### Work task
One number is the whole answer: the tally of lines in the records that include the word "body".

### Data provided

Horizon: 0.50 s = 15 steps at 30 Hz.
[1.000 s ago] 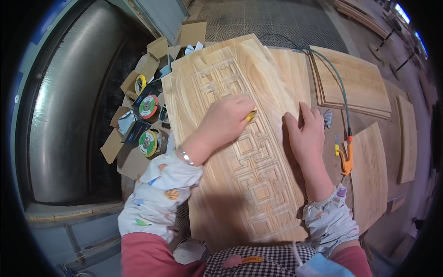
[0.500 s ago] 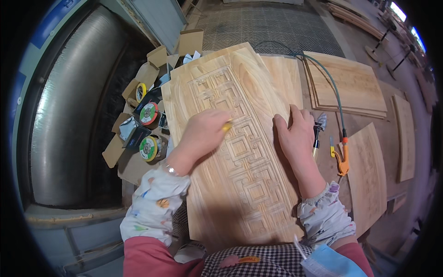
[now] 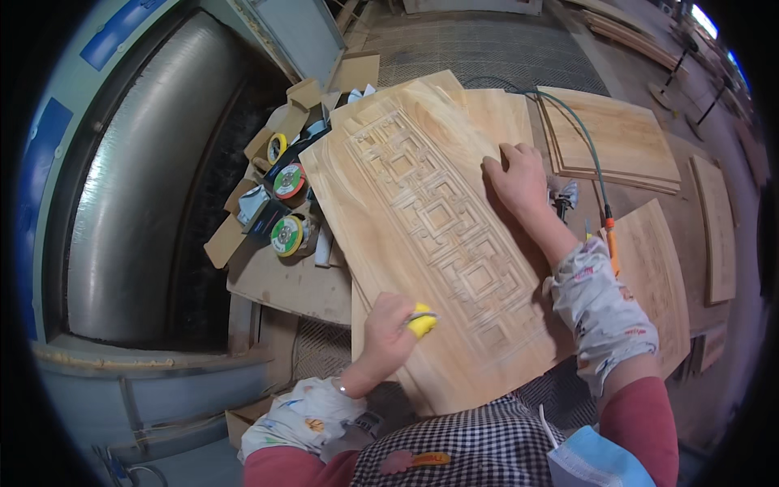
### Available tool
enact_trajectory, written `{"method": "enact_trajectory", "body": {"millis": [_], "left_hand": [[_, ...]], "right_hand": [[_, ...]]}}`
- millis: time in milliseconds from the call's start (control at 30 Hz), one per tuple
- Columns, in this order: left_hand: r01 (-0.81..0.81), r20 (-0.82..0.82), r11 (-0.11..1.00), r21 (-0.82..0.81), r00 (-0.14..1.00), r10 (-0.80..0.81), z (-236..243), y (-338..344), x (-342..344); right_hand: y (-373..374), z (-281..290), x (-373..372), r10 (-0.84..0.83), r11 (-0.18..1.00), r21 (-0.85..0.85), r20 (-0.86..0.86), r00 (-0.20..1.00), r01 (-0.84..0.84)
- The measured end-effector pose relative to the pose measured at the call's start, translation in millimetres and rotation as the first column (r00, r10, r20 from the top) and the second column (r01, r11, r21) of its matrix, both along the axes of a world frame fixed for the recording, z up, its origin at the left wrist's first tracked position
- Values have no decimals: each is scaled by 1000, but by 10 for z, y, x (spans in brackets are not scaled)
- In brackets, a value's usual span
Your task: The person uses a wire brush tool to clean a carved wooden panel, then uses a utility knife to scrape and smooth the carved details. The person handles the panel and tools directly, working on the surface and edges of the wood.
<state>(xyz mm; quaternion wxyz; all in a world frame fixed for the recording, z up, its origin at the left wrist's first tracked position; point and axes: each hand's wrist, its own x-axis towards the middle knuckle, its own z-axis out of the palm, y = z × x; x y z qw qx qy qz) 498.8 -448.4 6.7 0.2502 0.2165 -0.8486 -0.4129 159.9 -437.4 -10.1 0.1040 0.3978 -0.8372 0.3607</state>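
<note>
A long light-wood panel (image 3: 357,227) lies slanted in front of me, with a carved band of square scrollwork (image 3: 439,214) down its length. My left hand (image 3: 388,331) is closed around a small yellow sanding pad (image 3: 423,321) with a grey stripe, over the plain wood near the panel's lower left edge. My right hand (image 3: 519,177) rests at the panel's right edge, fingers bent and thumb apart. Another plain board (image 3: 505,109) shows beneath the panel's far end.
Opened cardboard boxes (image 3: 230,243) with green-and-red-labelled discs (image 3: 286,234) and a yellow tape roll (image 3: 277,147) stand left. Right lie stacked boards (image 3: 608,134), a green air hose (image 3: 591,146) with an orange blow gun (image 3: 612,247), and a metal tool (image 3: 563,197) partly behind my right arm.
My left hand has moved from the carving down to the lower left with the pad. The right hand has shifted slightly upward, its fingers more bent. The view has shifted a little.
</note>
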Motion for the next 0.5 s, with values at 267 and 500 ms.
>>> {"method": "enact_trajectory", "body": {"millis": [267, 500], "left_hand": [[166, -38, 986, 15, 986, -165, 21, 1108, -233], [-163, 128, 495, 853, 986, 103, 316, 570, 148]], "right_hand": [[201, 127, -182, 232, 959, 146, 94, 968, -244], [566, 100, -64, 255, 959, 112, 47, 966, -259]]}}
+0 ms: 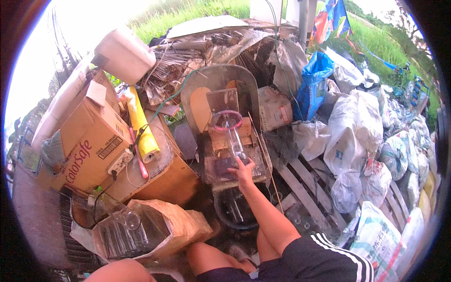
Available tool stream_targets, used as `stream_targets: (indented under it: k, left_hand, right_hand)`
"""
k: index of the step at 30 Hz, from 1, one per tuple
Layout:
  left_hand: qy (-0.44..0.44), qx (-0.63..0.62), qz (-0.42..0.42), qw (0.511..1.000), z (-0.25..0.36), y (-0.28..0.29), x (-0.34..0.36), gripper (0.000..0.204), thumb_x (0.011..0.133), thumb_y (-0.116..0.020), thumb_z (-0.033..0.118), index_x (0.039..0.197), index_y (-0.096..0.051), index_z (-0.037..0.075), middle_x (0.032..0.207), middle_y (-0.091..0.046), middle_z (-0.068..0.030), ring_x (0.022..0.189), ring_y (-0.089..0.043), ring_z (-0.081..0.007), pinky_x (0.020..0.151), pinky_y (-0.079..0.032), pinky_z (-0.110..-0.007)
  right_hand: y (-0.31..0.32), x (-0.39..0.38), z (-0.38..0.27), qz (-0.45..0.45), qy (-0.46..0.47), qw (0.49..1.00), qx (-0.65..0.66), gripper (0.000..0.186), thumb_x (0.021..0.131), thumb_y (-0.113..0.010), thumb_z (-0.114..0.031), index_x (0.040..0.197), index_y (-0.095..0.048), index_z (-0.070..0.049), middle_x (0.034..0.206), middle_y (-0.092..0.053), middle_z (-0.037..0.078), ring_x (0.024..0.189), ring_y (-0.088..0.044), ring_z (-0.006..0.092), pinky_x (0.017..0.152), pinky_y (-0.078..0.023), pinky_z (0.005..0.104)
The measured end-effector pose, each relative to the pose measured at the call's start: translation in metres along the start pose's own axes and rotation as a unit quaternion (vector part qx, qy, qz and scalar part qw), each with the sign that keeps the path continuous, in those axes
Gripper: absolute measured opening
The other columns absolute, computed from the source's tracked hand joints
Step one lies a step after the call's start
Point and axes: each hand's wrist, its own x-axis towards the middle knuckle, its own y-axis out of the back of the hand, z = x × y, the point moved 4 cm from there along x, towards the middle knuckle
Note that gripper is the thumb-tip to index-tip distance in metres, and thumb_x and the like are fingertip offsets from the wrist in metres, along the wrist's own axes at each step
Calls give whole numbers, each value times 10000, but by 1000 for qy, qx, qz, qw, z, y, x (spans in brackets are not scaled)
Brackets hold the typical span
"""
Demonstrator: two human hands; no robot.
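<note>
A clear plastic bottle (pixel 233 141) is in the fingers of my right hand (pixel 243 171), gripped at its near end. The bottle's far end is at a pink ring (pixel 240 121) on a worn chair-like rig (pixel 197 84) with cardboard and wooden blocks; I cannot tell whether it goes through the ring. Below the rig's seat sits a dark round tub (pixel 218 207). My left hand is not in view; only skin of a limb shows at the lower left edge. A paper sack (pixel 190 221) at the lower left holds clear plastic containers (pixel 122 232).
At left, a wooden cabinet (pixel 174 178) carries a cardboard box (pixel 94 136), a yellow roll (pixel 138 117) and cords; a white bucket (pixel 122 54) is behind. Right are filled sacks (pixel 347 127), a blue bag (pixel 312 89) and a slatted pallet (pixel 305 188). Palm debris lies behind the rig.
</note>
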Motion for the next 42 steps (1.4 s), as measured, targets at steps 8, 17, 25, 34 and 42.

### Expected answer
2